- _Dataset extract_:
● ● ●

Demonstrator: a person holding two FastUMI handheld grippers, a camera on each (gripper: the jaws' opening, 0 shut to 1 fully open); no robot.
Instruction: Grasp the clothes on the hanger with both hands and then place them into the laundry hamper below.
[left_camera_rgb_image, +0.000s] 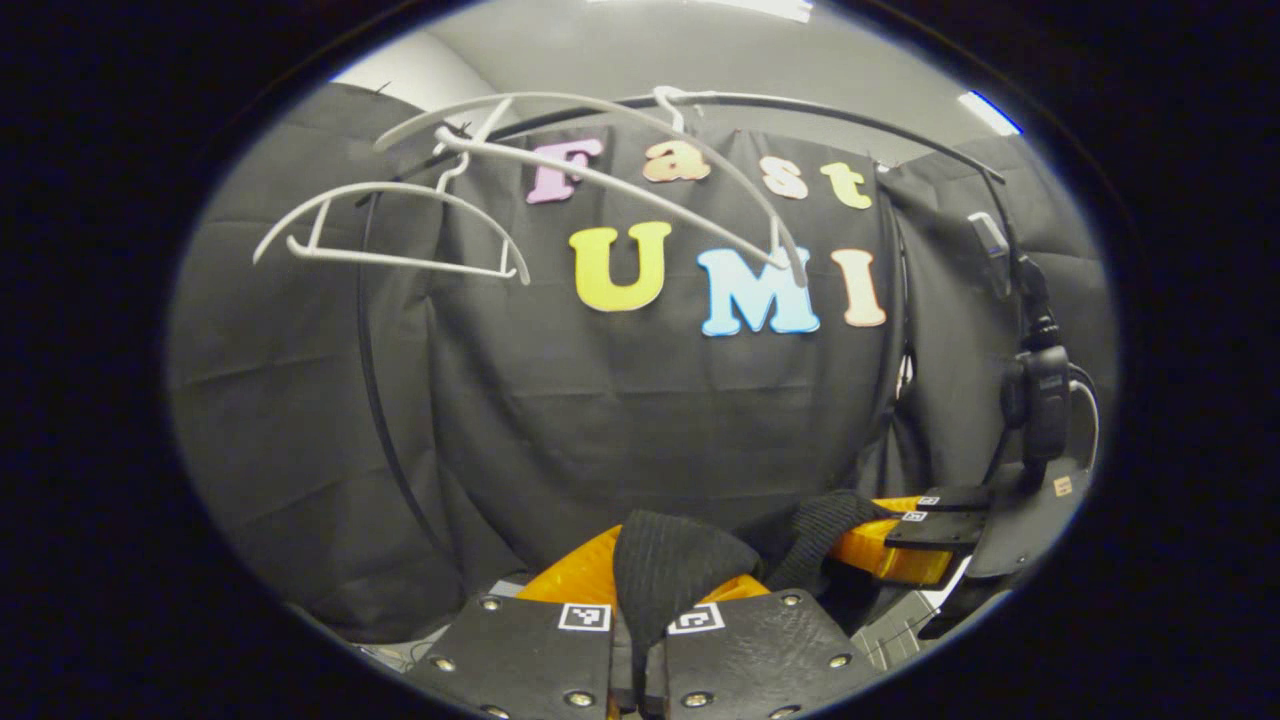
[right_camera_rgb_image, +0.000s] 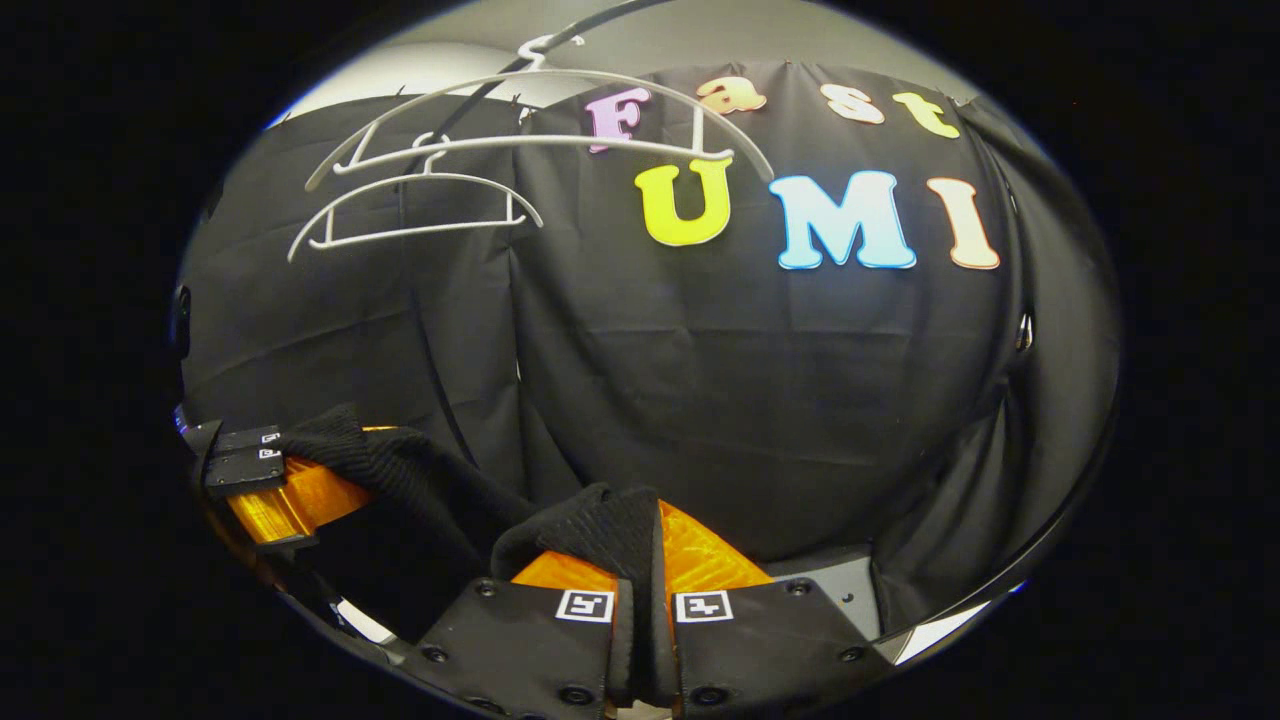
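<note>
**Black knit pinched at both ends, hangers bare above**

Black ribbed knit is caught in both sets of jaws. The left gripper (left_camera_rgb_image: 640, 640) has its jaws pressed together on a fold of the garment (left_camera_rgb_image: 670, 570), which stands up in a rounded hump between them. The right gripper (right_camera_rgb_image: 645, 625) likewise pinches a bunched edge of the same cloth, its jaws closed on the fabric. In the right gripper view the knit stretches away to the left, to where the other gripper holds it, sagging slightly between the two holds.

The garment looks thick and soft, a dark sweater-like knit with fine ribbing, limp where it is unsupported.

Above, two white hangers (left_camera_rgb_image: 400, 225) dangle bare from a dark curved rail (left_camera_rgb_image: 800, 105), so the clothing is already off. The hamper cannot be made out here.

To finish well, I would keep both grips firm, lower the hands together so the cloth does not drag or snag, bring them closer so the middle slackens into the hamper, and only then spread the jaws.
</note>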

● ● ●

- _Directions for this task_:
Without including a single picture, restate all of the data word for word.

- _Exercise answer_:
Demonstrator: a person holding two FastUMI handheld grippers, a camera on each (gripper: the jaws' opening, 0 shut to 1 fully open); no robot.
Instruction: Grasp the clothes on the hanger with both hands and then place them into the laundry hamper below.
[left_camera_rgb_image, +0.000s] 
[right_camera_rgb_image, +0.000s] 
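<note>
**Black knit pinched at both ends, hangers bare above**

Black ribbed knit is caught in both sets of jaws. The left gripper (left_camera_rgb_image: 640, 640) has its jaws pressed together on a fold of the garment (left_camera_rgb_image: 670, 570), which stands up in a rounded hump between them. The right gripper (right_camera_rgb_image: 645, 625) likewise pinches a bunched edge of the same cloth, its jaws closed on the fabric. In the right gripper view the knit stretches away to the left, to where the other gripper holds it, sagging slightly between the two holds.

The garment looks thick and soft, a dark sweater-like knit with fine ribbing, limp where it is unsupported.

Above, two white hangers (left_camera_rgb_image: 400, 225) dangle bare from a dark curved rail (left_camera_rgb_image: 800, 105), so the clothing is already off. The hamper cannot be made out here.

To finish well, I would keep both grips firm, lower the hands together so the cloth does not drag or snag, bring them closer so the middle slackens into the hamper, and only then spread the jaws.
</note>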

With that, the output is done.